Now, that isn't to say that you don't have a reason to be losing your mind, as you put it, and to want a different kind of law practice. As you have told us, you don't feel that you are type of person who wants to deal with a practice that requires 2100 billable hours. A practice with 1800 billable hours would certainly give you a much more relaxed lifestyle, no question about it.
But with an 1800 hour practice comes some other realities that you need to be aware of, although I suspect you are already aware of this. The compensation probably will be less than what you are currently earning. My experience has been that the smaller "lifestyle" firms pay considerably less than the BigLaw firms where the associates are billing longer hours. This is something that you need to be prepared to accept.
Sometimes the partnership track is not as visible at the smaller firms. The partner ranks are far and few between and it is a long and lengthy track to make partner. But it does happen. BTW, it isn't so swell at the larger firms either so this really needn't be a major consideration. Just something to think about.
The most important thing to remember is that you are a litigator. You may join a firm is that is relaxed and doesn't expect you to work after 7 p.m. and never expects you to work on weekends but on the rare occasion when something doesn't settle and it does go to trial, things change and suddenly you might be expected to take on big firm hours. This is the life of a litigator.
I am not surprised that the calls you are receiving from recruiters are all about the same three white-collar defense firms. So, tell those folks at the beginning of the call that if they are recruiting you for that position, you are not interested and save yourself the five-minute pitch. But think about all of the headhunters you have spoken with over the years and pick out one that you felt you liked. Call him or her up and ask to have a meeting.

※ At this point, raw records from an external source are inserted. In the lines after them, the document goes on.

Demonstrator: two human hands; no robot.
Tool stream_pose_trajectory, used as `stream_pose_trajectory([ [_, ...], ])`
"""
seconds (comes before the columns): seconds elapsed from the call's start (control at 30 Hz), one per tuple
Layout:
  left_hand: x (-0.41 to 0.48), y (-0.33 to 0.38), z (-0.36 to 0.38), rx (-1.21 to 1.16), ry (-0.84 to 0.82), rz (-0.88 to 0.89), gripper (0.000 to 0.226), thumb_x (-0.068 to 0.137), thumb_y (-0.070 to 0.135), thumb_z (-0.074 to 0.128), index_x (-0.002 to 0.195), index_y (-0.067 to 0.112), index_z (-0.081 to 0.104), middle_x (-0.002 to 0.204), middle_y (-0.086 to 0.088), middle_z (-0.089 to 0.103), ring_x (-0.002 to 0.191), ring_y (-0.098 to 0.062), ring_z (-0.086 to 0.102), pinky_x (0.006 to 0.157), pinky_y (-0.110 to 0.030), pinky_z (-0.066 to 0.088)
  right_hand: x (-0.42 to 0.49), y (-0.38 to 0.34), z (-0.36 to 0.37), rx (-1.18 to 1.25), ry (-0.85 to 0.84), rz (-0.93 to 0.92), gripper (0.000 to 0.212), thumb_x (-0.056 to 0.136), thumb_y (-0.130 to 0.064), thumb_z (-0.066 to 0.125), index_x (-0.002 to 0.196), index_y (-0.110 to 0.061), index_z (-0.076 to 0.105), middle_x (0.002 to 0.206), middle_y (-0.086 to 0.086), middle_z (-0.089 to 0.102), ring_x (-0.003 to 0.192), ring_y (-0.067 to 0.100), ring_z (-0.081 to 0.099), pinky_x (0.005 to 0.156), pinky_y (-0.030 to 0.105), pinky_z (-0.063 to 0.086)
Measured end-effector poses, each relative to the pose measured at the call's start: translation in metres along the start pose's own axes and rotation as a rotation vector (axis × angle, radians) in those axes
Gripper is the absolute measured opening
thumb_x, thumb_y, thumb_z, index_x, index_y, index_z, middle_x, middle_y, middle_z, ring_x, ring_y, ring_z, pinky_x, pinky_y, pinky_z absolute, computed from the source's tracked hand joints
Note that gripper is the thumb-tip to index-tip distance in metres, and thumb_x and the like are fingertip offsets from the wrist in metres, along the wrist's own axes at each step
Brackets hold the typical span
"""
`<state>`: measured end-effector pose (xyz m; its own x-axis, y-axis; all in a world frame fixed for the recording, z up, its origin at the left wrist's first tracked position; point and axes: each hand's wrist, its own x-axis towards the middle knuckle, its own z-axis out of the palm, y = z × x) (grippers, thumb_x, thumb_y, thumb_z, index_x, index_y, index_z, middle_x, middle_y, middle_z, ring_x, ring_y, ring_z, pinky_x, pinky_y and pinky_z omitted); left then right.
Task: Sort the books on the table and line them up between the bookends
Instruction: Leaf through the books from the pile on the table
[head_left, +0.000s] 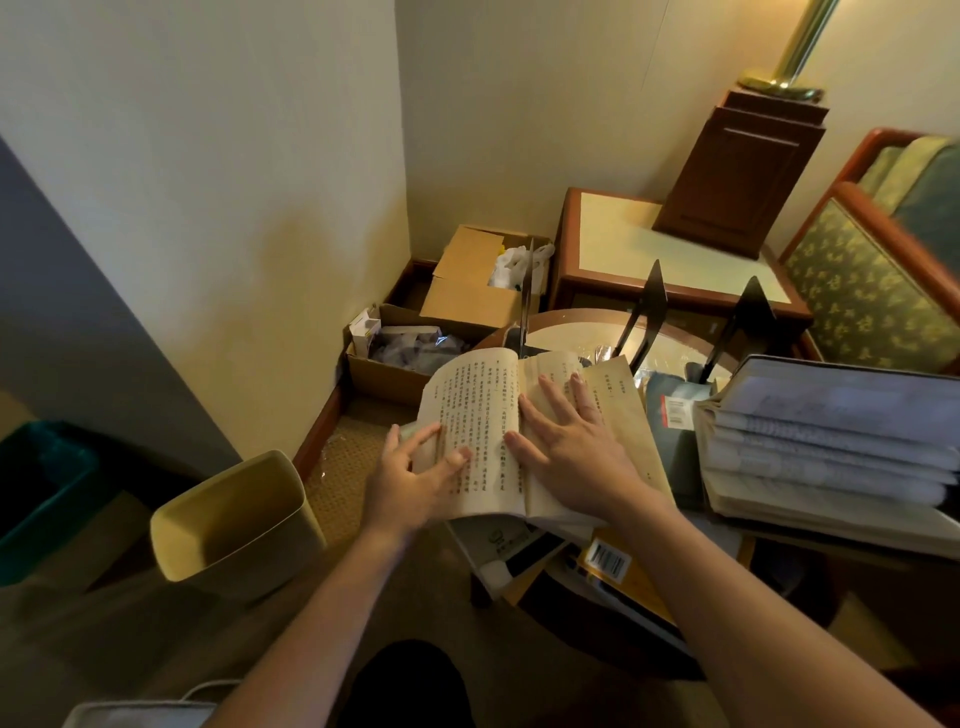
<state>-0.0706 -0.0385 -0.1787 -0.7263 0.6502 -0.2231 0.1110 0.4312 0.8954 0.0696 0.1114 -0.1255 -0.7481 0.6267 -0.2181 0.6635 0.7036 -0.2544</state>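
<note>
Your left hand has its fingers curled over the outer edge of the left-hand pages of the open book with yellowed pages and vertical print, pinching them. Your right hand lies flat on the right-hand page, fingers straight and spread, pressing it down.

The open book sits at the left edge of the round glass tabletop, on top of other books. Under it, toward the near edge, a yellow book with a barcode pokes out. Just beside your right hand lies a dark blue-grey book with a red-and-white label. Next to that, at the right edge, is a stack of thick pale-edged books, lying flat.

Along the far edge the black metal bookends stand upright, apart from one another.

On the floor past the left edge are open cardboard boxes against the wall, and nearer to you a beige waste bin.
</note>
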Motion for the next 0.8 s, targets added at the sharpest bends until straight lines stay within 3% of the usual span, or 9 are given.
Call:
stream_pose_trajectory([
  [0.1,0.002,-0.001,-0.006,-0.284,-0.051,-0.059,0.065,0.068,0.048,0.081,0.129,0.039,0.061,0.140,-0.003,0.053,0.114,-0.022,0.060,0.081,-0.043,0.062,0.001,0.003,0.004,0.002,0.018,-0.013,0.070,0.096,-0.073,0.023,0.157,-0.044,0.003,0.165,-0.011,-0.015,0.143,0.020,-0.036,0.109,0.044,-0.019],
  [0.2,0.001,0.004,-0.009,-0.348,-0.060,-0.037,0.059,0.068,0.038,0.084,0.124,0.039,0.064,0.134,-0.001,0.058,0.111,-0.021,0.063,0.078,-0.041,0.064,0.000,0.005,0.002,0.013,0.023,-0.004,0.070,0.096,-0.072,0.024,0.157,-0.044,0.003,0.165,-0.012,-0.015,0.143,0.019,-0.036,0.107,0.044,-0.018],
  [0.37,-0.003,0.016,-0.019,-0.373,-0.057,0.051,0.060,0.079,0.018,0.081,0.133,0.035,0.061,0.129,0.002,0.060,0.110,-0.020,0.066,0.077,-0.039,0.063,-0.003,0.002,0.003,0.055,0.046,-0.010,0.067,0.097,-0.070,0.025,0.156,-0.046,0.004,0.165,-0.013,-0.014,0.143,0.019,-0.035,0.108,0.043,-0.019],
  [0.53,-0.005,0.024,-0.026,-0.388,-0.148,0.089,0.064,0.085,0.013,0.076,0.142,0.034,0.055,0.125,0.004,0.063,0.102,-0.009,0.071,0.074,-0.033,0.062,-0.012,0.001,0.003,0.151,0.070,0.009,0.070,0.098,-0.067,0.034,0.156,-0.048,0.000,0.163,-0.013,-0.023,0.145,0.021,-0.032,0.109,0.041,-0.017],
  [0.67,-0.008,0.026,-0.026,-0.393,-0.148,0.081,0.065,0.085,0.014,0.076,0.142,0.035,0.054,0.126,0.002,0.063,0.103,-0.017,0.071,0.076,-0.038,0.063,-0.021,-0.002,-0.003,0.296,0.125,0.004,0.084,0.095,-0.048,0.056,0.155,-0.049,-0.002,0.162,-0.017,-0.024,0.151,0.021,-0.019,0.123,0.055,0.007],
  [0.73,-0.009,0.029,-0.025,-0.408,-0.146,0.079,0.065,0.084,0.014,0.077,0.141,0.037,0.054,0.127,0.002,0.062,0.106,-0.020,0.070,0.077,-0.041,0.063,-0.026,-0.003,-0.005,0.428,0.178,0.023,0.091,0.092,-0.041,0.062,0.154,-0.052,-0.003,0.163,-0.020,-0.017,0.154,0.023,-0.004,0.118,0.057,0.030],
  [0.8,-0.010,0.032,-0.024,-0.403,-0.150,0.100,0.066,0.085,0.015,0.077,0.142,0.037,0.053,0.127,0.002,0.062,0.108,-0.020,0.069,0.078,-0.040,0.063,-0.031,-0.005,-0.006,0.535,0.217,0.044,0.095,0.090,-0.038,0.065,0.153,-0.052,-0.004,0.165,-0.019,-0.010,0.152,0.024,0.013,0.110,0.053,0.043],
])
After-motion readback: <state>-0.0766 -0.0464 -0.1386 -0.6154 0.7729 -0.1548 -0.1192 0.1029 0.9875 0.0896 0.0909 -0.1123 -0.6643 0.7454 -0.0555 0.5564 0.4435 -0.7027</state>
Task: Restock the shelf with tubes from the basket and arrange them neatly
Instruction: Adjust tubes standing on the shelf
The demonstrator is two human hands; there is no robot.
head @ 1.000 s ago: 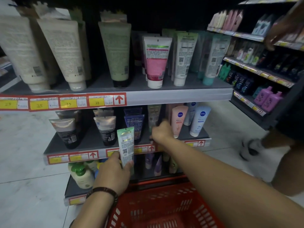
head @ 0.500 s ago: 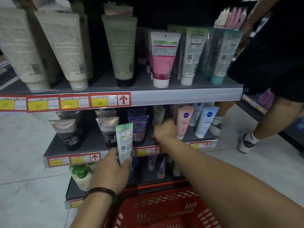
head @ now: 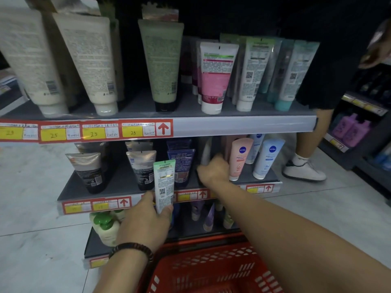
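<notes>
tube (head: pixel 164 187) upright in my left hand (head: pixel 146 220), gripped; shelf gap just right, where my right hand (head: pixel 212 171) grips pale tube (head: pixel 206 153).

The basket (head: pixel 211 269) sits nearest, below and in front of the shelving. On the middle shelf (head: pixel 118 185), tubes stand in rows running front to back. The left hand (head: pixel 146 220) is in front of that shelf's edge, holding a tube (head: pixel 164 185) upright before the price strip (head: pixel 95 206). Right of it, the right hand (head: pixel 212 170) reaches onto the shelf, touching a tube (head: pixel 206 153) just left of the Nivea tubes (head: pixel 241 157). Above, the top shelf (head: pixel 243 125) carries larger tubes standing on their caps. Below, bottles (head: pixel 105 225) stand at the left of the bottom shelf. A second person's leg (head: pixel 306 140) is at the far right.
</notes>
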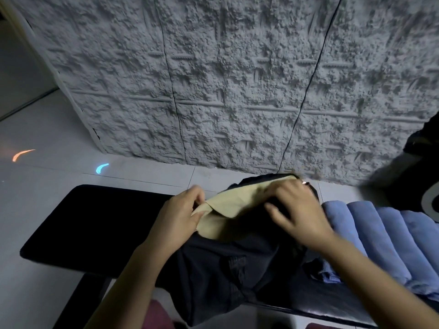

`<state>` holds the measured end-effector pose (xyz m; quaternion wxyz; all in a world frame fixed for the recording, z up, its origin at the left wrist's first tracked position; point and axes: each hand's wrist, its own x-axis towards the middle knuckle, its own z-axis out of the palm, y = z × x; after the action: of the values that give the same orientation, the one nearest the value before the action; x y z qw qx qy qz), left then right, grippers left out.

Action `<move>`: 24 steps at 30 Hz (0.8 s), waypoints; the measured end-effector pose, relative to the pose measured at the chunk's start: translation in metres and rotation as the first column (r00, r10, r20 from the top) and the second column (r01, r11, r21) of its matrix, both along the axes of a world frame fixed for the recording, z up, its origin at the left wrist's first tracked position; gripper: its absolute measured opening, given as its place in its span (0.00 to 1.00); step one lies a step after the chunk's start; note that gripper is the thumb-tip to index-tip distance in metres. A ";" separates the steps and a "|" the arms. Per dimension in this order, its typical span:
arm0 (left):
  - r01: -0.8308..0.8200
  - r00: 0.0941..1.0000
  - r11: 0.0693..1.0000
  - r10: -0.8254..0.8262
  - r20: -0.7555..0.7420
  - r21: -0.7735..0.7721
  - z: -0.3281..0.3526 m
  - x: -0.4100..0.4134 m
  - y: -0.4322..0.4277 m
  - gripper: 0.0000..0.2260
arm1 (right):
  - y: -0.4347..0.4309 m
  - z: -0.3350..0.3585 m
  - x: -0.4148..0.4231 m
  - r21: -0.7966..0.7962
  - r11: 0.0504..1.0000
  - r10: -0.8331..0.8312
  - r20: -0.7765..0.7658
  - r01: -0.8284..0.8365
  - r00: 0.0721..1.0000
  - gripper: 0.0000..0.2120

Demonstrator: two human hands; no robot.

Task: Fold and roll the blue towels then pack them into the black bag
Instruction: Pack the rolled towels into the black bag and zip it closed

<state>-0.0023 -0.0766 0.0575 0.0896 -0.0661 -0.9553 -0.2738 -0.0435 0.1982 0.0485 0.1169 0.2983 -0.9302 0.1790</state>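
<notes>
One wide-angle camera, worn on the head, is looking forward and down, sitting close over the desk (83,222). It is facing a rough grey wall (237,79), with the left hand (180,214), right hand (297,210) and black bag (213,269) lying near centre.

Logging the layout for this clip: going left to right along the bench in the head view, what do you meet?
Bare bench pad → left hand → bag's tan lining → right hand → rolled blue towels.
</notes>
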 end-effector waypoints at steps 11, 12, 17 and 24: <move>0.039 0.991 0.996 -0.028 0.131 -0.084 0.004 0.002 0.020 0.30 | 0.042 -0.048 0.092 0.453 0.858 0.237 0.066 -0.241 0.969 0.22; 0.034 0.987 0.997 -0.023 0.157 -0.070 0.004 0.002 0.021 0.31 | 0.045 -0.049 0.100 0.422 0.870 0.250 0.065 -0.254 0.966 0.20; 0.097 0.970 0.993 -0.079 0.231 -0.066 0.001 0.000 0.028 0.37 | 0.001 -0.024 0.096 0.258 0.956 0.042 0.352 -0.140 0.935 0.20; 0.079 0.964 0.997 -0.070 0.255 -0.025 0.000 0.000 0.027 0.38 | -0.101 -0.064 0.042 0.231 0.972 -0.176 0.853 -0.053 0.491 0.38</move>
<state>-0.0022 -0.0494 0.0572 -0.0451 -0.0681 -0.9604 -0.2664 -0.0016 0.0967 -0.0155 -0.3957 0.1452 -0.8860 0.1932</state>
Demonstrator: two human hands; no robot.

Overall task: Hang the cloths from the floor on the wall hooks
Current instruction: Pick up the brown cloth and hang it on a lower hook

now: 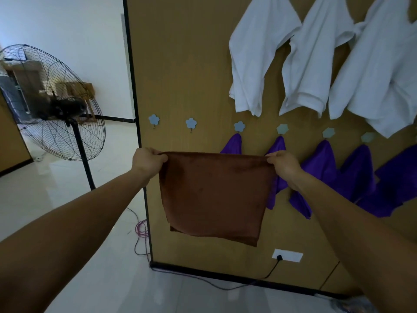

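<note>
Brown plush square cloth hangs spread below two bare flower-shaped wall hooks. Left hand and right hand pinch its top corners, likely readying it for hanging.

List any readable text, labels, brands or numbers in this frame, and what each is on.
No readable text anywhere in the head view.
brown cloth: plain, no tag or print showing.
purple cloths and white garments: no labels showing.
flower-shaped hooks: unmarked.
wall socket: blank white plate.
fan: hub dark and blurred; cannot tell whether it bears a badge.
</note>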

During that meeting explain that you are not actively on the market and under no circumstances do you want your resume to be submitted to firms without your express prior consent. However, you would like him/her to start doing some research on smaller practices with a full service litigation department (not white collar defense firms) that offer somewhat of a lifestyle change from what you are currently experiencing. Tell him/her that you are looking for a firm that requires around 1800 billable hours per year. That should help to put a good focus on where the headhunter begins his/her search for you.
If this recruiter starts calling you with firms that do not fit the type of opportunity you are seeking, tell him/her that you no longer want his/her services and go to the next search firm on your list. Soon you will find the right recruiter who will understand exactly what you are looking for and hopefully an opportunity will present itself in the near future.
In the meantime, hang in there. You are employed and well-respected at your firm. This is so important for when that great interview comes up at the right firm for you. The last thing you want to have happen is to be unemployed and going out to interview for a job that everyone else also wants.
I know you are going nuts working these long hours but believe it or not, your BigLaw firm is one of the humane ones! I know so many associates at BigLaw firms who are subjected to 2400, 2600 or more billable hours. It's rough right now for you but stay calm. Start your confidential search with a headhunter who you can trust and you will find what you are seeking. Best wishes!